Got a newborn? Time for the new you

Beyondhealth are leaders in physiotherapy and collaborative musculoskeletal health located in the heart of Parsons Green, just around the corner from the studio. They are passionate about health & fitness and the performance of good quality, regular exercise. As mothers themselveshusbands of mothers and mothers-to-be they are also passionate about helping new mothers return to doing the things they love (and getting their pre-baby bodies back!) as safely and quickly as possible.

Post having a baby, returning to exercise can be a daunting thing... and getting on a bike again (for obvious reasons) even scarier!

Cycling (unlike running) is one form of exercise that you can return to relatively quickly after having your baby. And a (Ride Republic) spin class makes a great post baby work out for a number of reasons:

  • It’s low impact so there is no torsion and sheer force through your pelvis and lumbar spine which are often compromised during pregnancy.
  • You have the ability to control the intensity of your ride.
  • With good quality instructors your upper back posture can be considered and improved while riding, this is another area that gets compromised post-partum, especially with breast feeding and lifting young babies.

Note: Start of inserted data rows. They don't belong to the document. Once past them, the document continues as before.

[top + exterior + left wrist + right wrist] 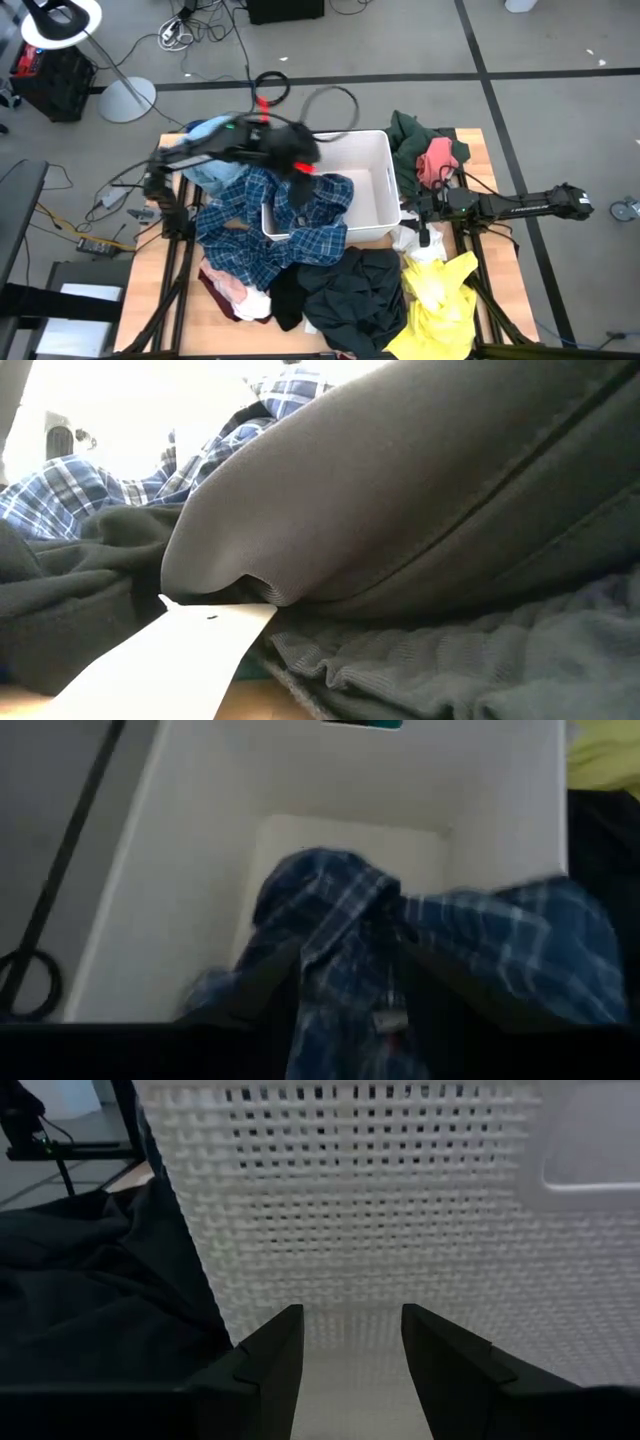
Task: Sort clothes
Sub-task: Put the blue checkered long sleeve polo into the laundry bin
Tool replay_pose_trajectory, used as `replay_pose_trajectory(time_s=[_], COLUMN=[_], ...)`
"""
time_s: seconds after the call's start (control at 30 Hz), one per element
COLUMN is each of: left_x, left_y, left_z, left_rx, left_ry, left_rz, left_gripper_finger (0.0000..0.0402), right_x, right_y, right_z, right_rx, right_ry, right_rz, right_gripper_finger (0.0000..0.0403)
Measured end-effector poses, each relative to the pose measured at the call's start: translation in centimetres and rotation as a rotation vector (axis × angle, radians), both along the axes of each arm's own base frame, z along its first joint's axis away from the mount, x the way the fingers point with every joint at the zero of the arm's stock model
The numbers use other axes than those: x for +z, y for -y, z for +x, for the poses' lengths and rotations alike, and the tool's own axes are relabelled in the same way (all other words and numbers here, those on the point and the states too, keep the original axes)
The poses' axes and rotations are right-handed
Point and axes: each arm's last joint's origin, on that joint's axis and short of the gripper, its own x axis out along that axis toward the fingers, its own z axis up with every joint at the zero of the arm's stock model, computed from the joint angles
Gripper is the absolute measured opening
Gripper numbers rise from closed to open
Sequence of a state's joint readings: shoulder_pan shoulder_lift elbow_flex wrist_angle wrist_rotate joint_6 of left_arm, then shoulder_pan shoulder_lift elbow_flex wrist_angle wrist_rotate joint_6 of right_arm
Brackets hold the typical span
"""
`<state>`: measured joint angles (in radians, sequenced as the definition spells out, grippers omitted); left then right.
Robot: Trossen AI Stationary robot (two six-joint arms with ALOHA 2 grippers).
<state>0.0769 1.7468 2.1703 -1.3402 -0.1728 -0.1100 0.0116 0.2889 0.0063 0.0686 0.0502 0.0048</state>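
Worktop (470,140): light wood, almost wholly covered. Your white bin (372,165) sits at its middle.

Clothes, by place:
- Blue plaid shirt (260,235): draped over the bin's near-left rim, part inside, the rest spilling onto the worktop to the left.
- Light blue garment (205,172): far left, beside the bin.
- Dark green garment (410,135) with a pink one (437,160) on it: far right, just beside the bin.
- Black garments (345,290): near middle, in front of the bin.
- Yellow garment (440,300): near right corner.
- Pale pink and white pieces (235,292): near left, under the plaid.

Left end effector (298,165): over the bin's left part, blurred. In its wrist view you see plaid cloth (340,945) bunched at the fingers above the bin floor, so it is pinching the shirt.

Right end effector (350,1355): low at the bin's right outer wall (400,1210), fingers (268,1365) spread, nothing between them, black cloth (90,1290) alongside.

Room: grey floor (560,40) with dark seams, loose cables (185,30) at the far side, a ring lamp (60,22) on a round-based stand far left.
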Motion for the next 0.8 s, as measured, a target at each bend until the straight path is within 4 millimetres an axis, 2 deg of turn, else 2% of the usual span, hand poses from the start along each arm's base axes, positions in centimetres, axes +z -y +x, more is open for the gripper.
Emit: replay_pose_trajectory(time_s=[0.13,0.23,0.37,0.53,0.8], left_x=[1.9,2.2,1.2,-2.5,-11.7], left_y=[1.3,2.4,3.5,4.2,4.1], left_z=[-4.5,-8.0,-12.3,-16.3,-19.9], left_rx=[0.051,0.091,0.172,0.25,0.371], left_ry=[0.038,0.07,0.118,0.138,0.012], left_rz=[0.034,0.043,0.029,-0.031,-0.106], left_gripper_finger=[0.0177,0.0177,0.0177,0.0177,0.0177], right_x=[0.1,0.1,0.1,0.1,0.2], right_y=[0.0,0.0,0.0,0.0,0.0], right_z=[0.0,0.0,0.0,0.0,0.0], right_rx=[0.0,0.0,0.0,0.0,0.0], right_ry=[0.011,0.012,0.014,0.015,0.018], right_rz=[0.001,0.0,0.0,0.0,0.0], right_gripper_finger=[0.0171,0.0171,0.0171,0.0171,0.0171])
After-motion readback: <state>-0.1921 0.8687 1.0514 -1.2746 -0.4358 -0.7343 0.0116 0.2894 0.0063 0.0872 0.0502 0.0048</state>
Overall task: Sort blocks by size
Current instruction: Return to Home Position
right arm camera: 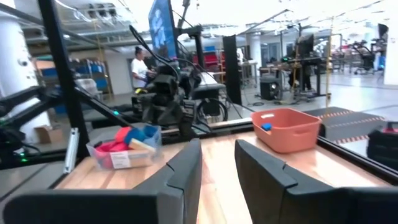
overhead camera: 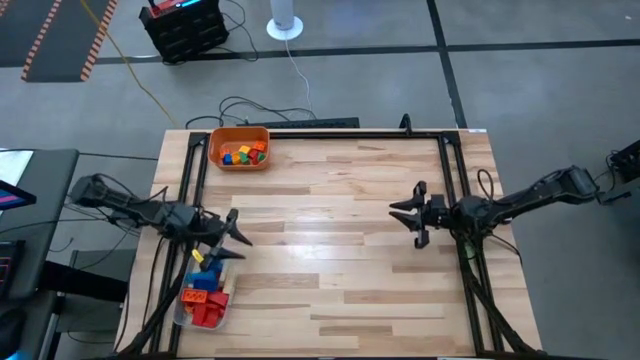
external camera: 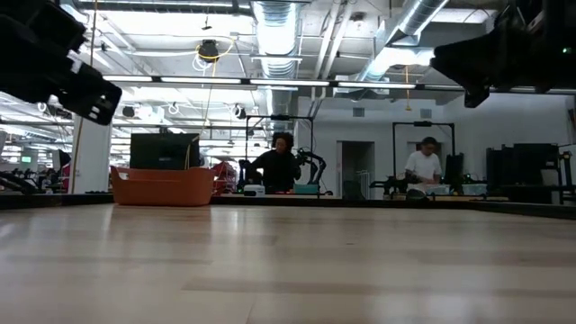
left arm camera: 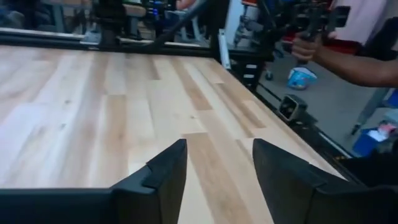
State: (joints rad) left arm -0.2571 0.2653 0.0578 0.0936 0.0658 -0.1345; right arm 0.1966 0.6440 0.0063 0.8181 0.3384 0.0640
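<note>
Left tool (left arm camera: 219, 150) hangs wide open and empty above the worktop (overhead camera: 330, 262), just beside the clear tub (overhead camera: 182, 312) holding blocks (overhead camera: 207, 300). Right tool (right arm camera: 217, 148), well apart, is open and empty. More blocks lie in the orange bin (overhead camera: 216, 142).

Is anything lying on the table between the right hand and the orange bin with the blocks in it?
Nothing visible. The table is bare from the open right hand to the orange bin and its blocks. The left hand hangs off that line, by the clear tub.
</note>
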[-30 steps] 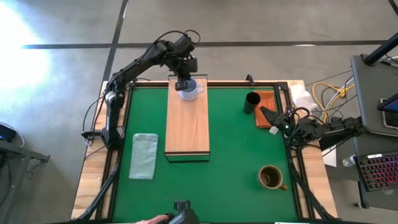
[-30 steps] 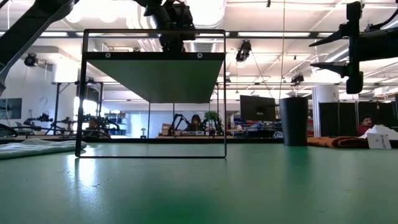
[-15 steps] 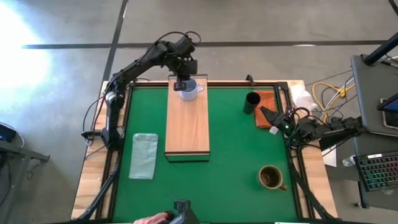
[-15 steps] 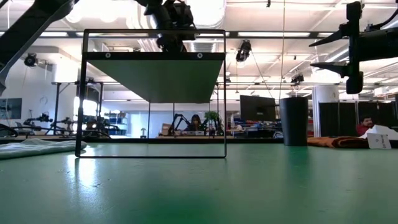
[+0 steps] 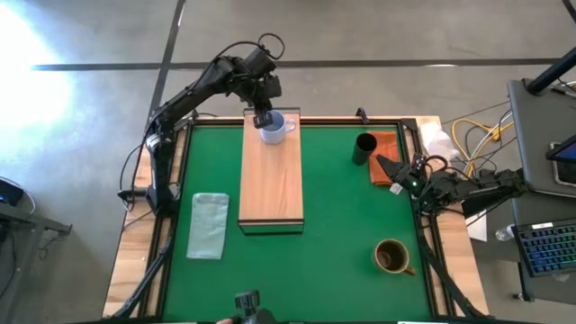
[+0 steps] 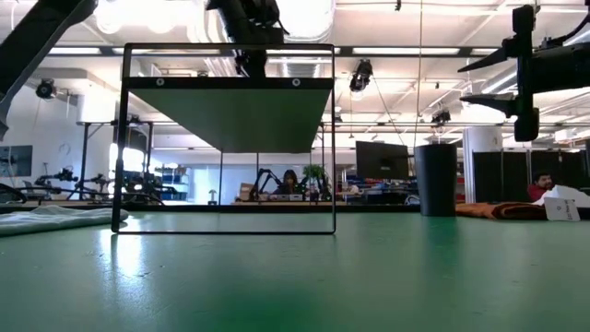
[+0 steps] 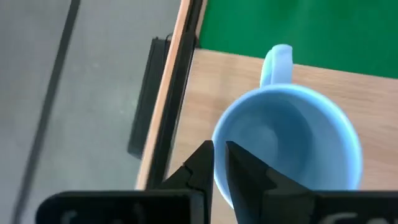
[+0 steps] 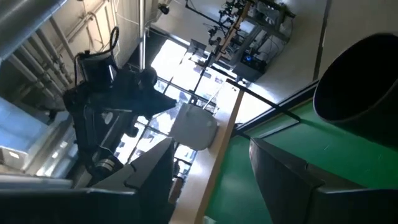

That being said we encourage all new-mums to attend a post natal MOT with our Specialist Women’s Health Physiotherapist Clare Pacey, before they return to exercise of any form. Your body has been through a lot of change during pregnancy and child birth. Most women will have weakness in their abdominals and pelvic floor. This can result in back pain, pelvic pain, bladder and bowel weakness and reduced sexual awareness. Once your baby is born you may have also developed abnormal muscle patterns to cope with the challenges of being a new mother. It is important not to rush back to the wrong exercise too soon as this could cause harm. Following a thorough assessment we will be able to advise you on safe post-natal exercises that are tailored to your specific needs.

We recommend the post-natal MOT from 6 weeks following delivery and beyond. By this time any healing will have occurred so we will be able to assess the abdominals and pelvic floor completely and you will likely be in a better place to start to focus on yourself! If the rectus abdominis muscles are still parted at 8 weeks post natal and the tummy has a ‘dome’ like appearance they are likely to remain this way without intervention/correct rehabilitation. We can help! 

The Beyondhealth post natal ‘MOT’ involves:

Review of your prior medical history and personal goals which could range from confidence in your pelvic floor, returning safely back to the exercise you love, getting your pre-baby tummy back (or one that is even better than before!) as quickly as possible or, getting ready for another baby.

Use of real-time ultrasound to assist learning of how to engage/recruit your pelvic floor and abdominal muscles correctly – to prevent you causing further damage and to help you reach your goals more quickly!

Use of real-time ultrasound and vaginal examination as clinically indicated and functional tests to investigate in detail the impact of pregnancy and labour on your abdominals, pelvic floor and pelvic stability muscles.

Depending on your results and goals, advice will be given as to whether any specific treatment is required (this could include manual therapy techniques, acupuncture and specific exercises) and we will formulate a progressive ‘return to exercise’ plan.

The Women’s Health Services at Beyondhealth are highly confidential and our Physiotherapists respect and guarantee patient confidentiality and privacy at all times.